Job Function: Quality


Job Sub Function: Customer/Commercial Quality


Job Category: Professional


All Job Posting Locations: Horsham, Pennsylvania, United States of America


Job Description: We are searching for the best talent for Product Quality Vigilance (PQV) Analyst - Statistician to join our Product Quality Vigilance (PQV) team located in Horsham, Pennsylvania.


About Innovative Medicine


Our expertise in Innovative Medicine is informed and inspired by patients, whose insights fuel our science‑based advancements. Visionaries like you work on teams that save lives by developing the medicines of tomorrow.


Join us in developing treatments, finding cures, and pioneering the path from lab to life while championing patients every step of the way.


Join our Product Quality Vigilance (PQV) team as a Biostatistician and help shape the future of signal detection and trending in a dynamic, global pharmaceutical environment.

This analyst‑level role is a key contributor to our PQV Operating Model, supporting the development and implementation of statistical tools and methodologies that enhance the sensitivity, robustness, and responsiveness of our product quality complaint trending processes.


Key Responsibilities

· Statistical Guidance & Consultation:
Serve as a subject matter expert in biostatistics, providing guidance to PQV stakeholders (e.g., Trending Analysts, PQM, Process/Product Insights leads) on appropriate statistical methods for signal detection, trending, and data interpretation.


· Statistical Tool Development:
Design, validate, and refine statistical tools and models (e.g., Nelson Rules, Pareto analysis, QTL, risk scoring, dynamic trending) to enhance the sensitivity and robustness of product quality complaint trending.


· Data Analysis & Visualization:
Analyze complaint data from systems and BI tools. Support visualizations and dashboards to support real‑time signal detection and communication.


· Methodology Support:
Compare parametric vs. non‑parametric approaches, assess sensitivity and scalability, and contribute to decision matrices for trending method selection across product types and lifecycle stages.


· Cross‑Functional Collaboration:
Partner with Process Insights, Product Insights, Trending Analysts, and the Trending Manager to ensure statistical methodologies are integrated into PQV workflows and investigations.


· Documentation & Training:
Support updates to trending procedures, contribute to statistical whitepapers, and assist in developing training materials to build statistical literacy across PQV teams.

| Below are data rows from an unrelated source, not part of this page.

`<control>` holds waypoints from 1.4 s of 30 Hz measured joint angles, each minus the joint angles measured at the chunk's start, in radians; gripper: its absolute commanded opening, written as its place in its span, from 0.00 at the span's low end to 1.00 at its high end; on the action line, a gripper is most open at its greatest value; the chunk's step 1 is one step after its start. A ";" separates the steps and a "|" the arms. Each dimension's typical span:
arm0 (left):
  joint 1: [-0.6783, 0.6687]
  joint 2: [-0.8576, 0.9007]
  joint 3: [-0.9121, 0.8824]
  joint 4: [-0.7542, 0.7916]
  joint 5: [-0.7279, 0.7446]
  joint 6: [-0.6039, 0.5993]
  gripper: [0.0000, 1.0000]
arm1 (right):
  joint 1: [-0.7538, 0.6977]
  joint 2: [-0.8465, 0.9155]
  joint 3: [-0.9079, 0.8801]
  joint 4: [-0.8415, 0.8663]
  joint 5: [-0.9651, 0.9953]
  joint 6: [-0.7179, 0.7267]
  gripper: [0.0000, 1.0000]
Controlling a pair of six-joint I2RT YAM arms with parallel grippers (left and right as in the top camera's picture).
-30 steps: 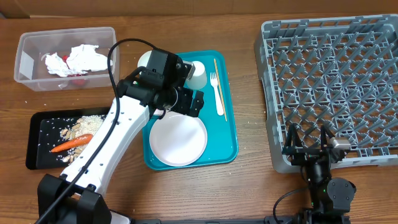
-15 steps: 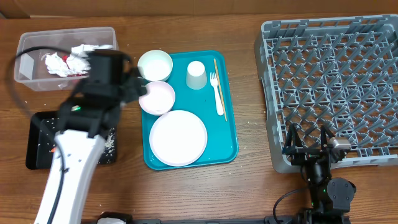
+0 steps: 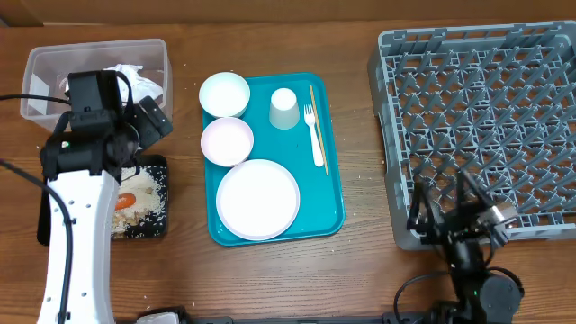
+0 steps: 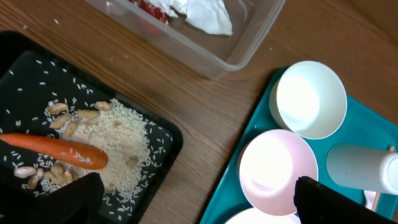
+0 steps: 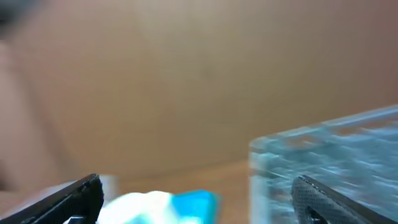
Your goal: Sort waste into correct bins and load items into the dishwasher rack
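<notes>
The orange carrot (image 4: 56,150), beige nut bits (image 4: 60,116) and rice (image 4: 121,140) lie in the black tray (image 3: 155,227). The clear tub (image 3: 40,76) behind it holds crumpled white and red waste. On the teal tray (image 3: 333,211) sit two white bowls (image 3: 224,94) (image 3: 227,140), the plate (image 3: 257,199), the cup (image 3: 284,108) and the fork (image 3: 312,135). My left gripper (image 3: 155,121) (image 4: 193,202) is open and empty, between the black tray and the teal tray. My right gripper (image 3: 445,211) (image 5: 199,193) is open and empty at the front edge of the grey rack (image 3: 486,117).
A thin wooden stick (image 3: 320,126) lies beside the fork on the teal tray. A few crumbs lie on the wood near the trays. The right wrist view is blurred, showing the rack's corner (image 5: 329,149) and a bit of teal tray (image 5: 193,202).
My left arm has swung left from over the teal tray's bowls to above the black tray and tub, uncovering the bowls. My right gripper has shifted slightly.
</notes>
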 measured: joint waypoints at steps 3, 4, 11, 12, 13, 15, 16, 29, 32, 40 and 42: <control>0.000 0.012 0.000 0.003 0.014 0.000 1.00 | 0.000 0.000 0.000 0.023 -0.185 0.221 1.00; 0.000 0.012 0.000 0.003 0.015 0.000 1.00 | 0.000 0.000 0.000 0.054 -0.222 0.306 1.00; 0.000 0.012 0.000 0.003 0.026 0.000 1.00 | 0.000 0.024 0.121 0.026 -0.330 0.471 1.00; 0.000 0.012 0.000 0.002 0.027 0.000 1.00 | 0.000 0.031 0.135 0.015 -0.329 0.461 1.00; 0.000 0.012 0.000 0.005 0.028 0.000 1.00 | 0.000 0.064 0.229 -0.113 -0.335 0.412 1.00; 0.000 0.012 0.000 0.004 0.029 0.000 1.00 | 0.000 0.145 0.365 -0.234 -0.339 0.328 1.00; 0.000 0.013 0.000 0.004 0.029 0.000 1.00 | 0.000 0.202 0.450 -0.294 -0.340 0.274 1.00; 0.000 0.013 0.000 0.006 0.029 0.000 1.00 | 0.308 1.033 1.146 -0.910 -0.161 -0.186 1.00; 0.000 0.013 0.000 0.005 0.029 0.000 1.00 | 0.495 1.145 1.153 -0.907 -0.032 -0.208 1.00; 0.000 0.013 0.000 0.006 0.029 0.000 1.00 | 0.759 1.553 1.160 -0.887 0.222 -0.184 1.00; 0.000 0.013 0.000 0.006 0.029 0.000 1.00 | 0.760 1.632 1.160 -0.885 0.240 -0.164 0.96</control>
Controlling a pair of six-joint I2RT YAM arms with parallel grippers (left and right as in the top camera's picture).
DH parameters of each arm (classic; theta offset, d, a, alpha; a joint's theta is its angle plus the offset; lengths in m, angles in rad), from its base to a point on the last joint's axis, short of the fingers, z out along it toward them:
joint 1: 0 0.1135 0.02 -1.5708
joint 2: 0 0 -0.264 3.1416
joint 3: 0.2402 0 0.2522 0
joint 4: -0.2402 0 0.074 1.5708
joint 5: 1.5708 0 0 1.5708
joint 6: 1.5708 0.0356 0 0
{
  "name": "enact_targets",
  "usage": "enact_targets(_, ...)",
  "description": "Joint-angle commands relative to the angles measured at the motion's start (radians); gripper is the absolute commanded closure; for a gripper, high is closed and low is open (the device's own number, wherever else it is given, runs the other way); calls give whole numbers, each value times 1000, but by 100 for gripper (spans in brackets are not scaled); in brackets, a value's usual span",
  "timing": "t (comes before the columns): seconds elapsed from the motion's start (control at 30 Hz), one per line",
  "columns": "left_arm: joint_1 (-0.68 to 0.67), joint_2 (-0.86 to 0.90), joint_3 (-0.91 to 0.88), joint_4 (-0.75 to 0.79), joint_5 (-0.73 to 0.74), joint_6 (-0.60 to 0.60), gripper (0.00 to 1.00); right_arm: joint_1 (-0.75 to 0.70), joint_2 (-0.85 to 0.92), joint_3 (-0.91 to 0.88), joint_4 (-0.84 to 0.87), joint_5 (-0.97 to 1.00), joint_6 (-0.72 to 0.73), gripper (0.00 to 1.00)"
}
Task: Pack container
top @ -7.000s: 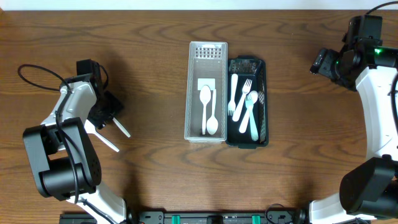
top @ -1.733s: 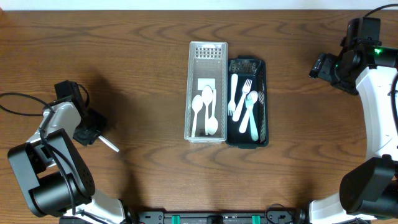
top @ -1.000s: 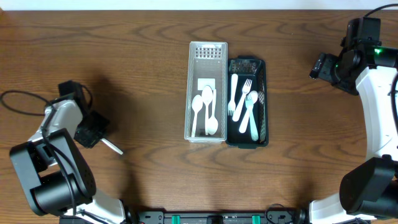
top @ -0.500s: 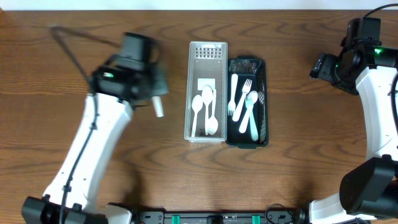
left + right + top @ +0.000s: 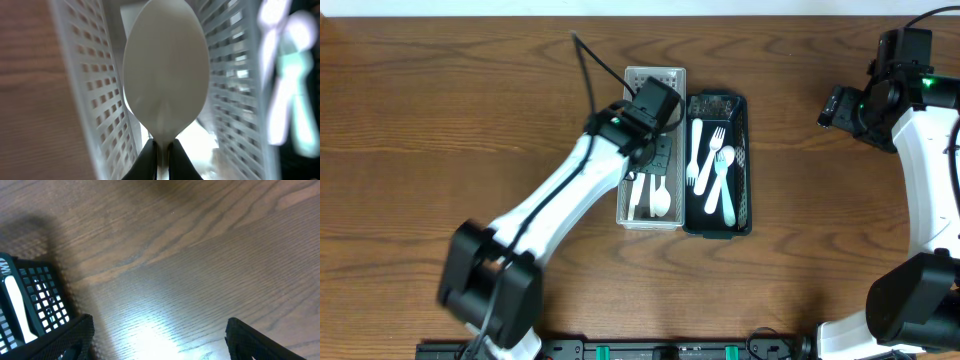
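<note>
Brown wooden table (image 5: 450,100) is seen under both arms. The left gripper (image 5: 161,152) is clamped on the handle of a white spoon (image 5: 166,70), whose bowl is held between the walls of the white basket (image 5: 95,110), with the black basket (image 5: 746,200) just beside. The right gripper (image 5: 158,337) is held spread apart over bare wood.

Overhead view: bright, even light from above, sharp; soft short shadows beside white basket (image 5: 654,80). Left wrist view: heavily out of focus; spoon (image 5: 166,75) fills frame, washed out; pale cutlery (image 5: 290,75) at right edge smears, glows. Right wrist view: glare patch on table (image 5: 145,335), dark shadow upper left, mild blur.
</note>
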Motion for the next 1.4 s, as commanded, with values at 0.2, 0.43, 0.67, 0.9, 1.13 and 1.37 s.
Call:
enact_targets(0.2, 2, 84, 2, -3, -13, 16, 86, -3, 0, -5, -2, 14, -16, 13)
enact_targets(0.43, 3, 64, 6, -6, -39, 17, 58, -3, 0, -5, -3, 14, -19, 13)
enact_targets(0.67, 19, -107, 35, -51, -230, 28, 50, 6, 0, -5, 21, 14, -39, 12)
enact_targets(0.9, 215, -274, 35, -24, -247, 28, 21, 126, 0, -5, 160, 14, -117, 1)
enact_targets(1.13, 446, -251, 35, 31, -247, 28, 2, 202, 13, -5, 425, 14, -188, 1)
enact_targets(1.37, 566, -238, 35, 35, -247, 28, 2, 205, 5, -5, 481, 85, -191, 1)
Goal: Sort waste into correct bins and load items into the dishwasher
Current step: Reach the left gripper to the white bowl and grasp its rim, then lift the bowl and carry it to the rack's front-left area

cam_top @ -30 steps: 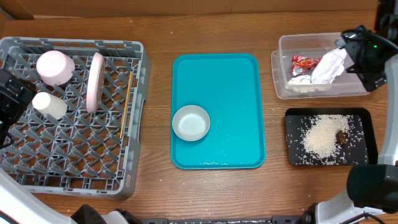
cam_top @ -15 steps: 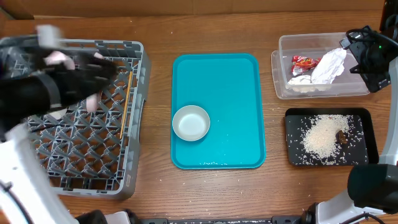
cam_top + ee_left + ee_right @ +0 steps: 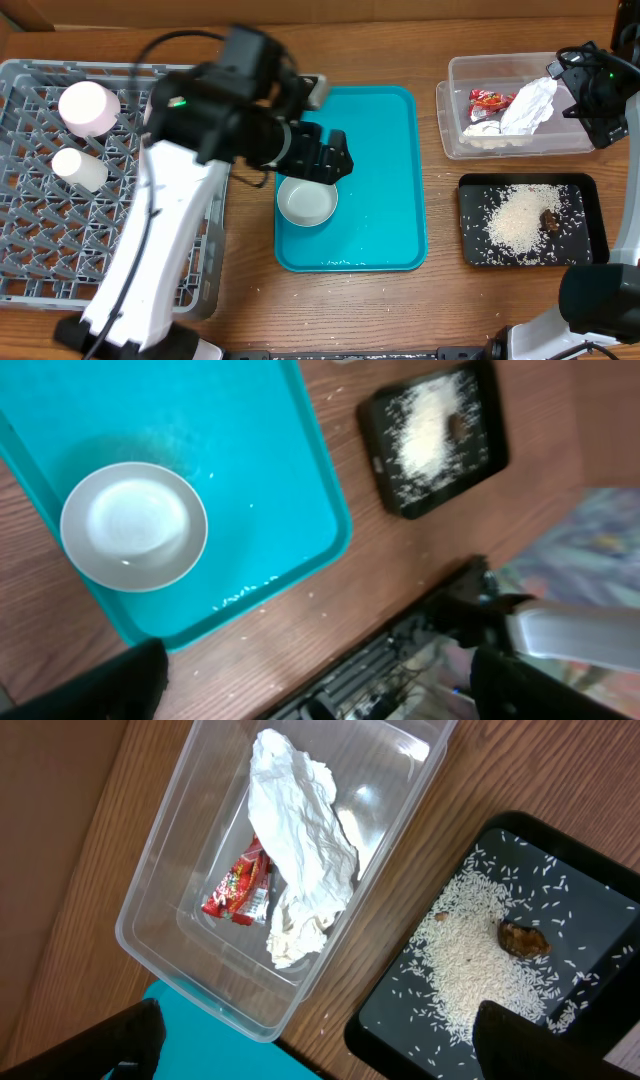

· Pilot & Deployment Support:
Participate in desktop exercises and pilot studies, and support scale‑up of validated tools and methodologies.


Qualifications

  • Master’s degree in Biostatistics, Statistics, Mathematics, or related field.


  • 4–6 years of experience in statistical analysis, preferably in pharmaceutical or regulated industries.


  • Proficiency in statistical software (e.g., R, SAS, Python) and data visualization tools (e.g., Tableau, Power BI).


  • Familiarity with statistical process control methods, including Nelson Rules.


  • Experience with complaint trending, signal detection, or pharmacovigilance is a plus.


  • Strong analytical, communication, and collaboration skills.



Johnson & Johnson is an Equal Opportunity Employer. All qualified applicants will receive consideration for employment without regard to race, color, religion, sex, sexual orientation, gender identity, age, national origin, disability, protected veteran status or other characteristics protected by federal, state or local law. We actively seek qualified candidates who are protected veterans and individuals with disabilities as defined under VEVRAA and Section 503 of the Rehabilitation Act.


Johnson & Johnson is committed to providing an interview process that is inclusive of our applicants’ needs. If you are an individual with a disability and would like to request an accommodation, external applicants please contact us via https://www.jnj.com/contact-us/careers. Internal employees contact AskGS to be directed to your accommodation resource.


Required Skills: Biostatistics, Clinical Pharmacology, Communication, Data Science, Regulatory Requirements


Preferred Skills: Audit Management, Business Savvy, Coaching, Compliance Management, Continuous Improvement, Fact‑Based Decision Making, ISO 9001, Issue Escalation, Problem Solving, Quality Control (QC), Quality Management Systems (QMS), Quality Standards, Regulatory Environment, Standard Operating Procedure (SOP)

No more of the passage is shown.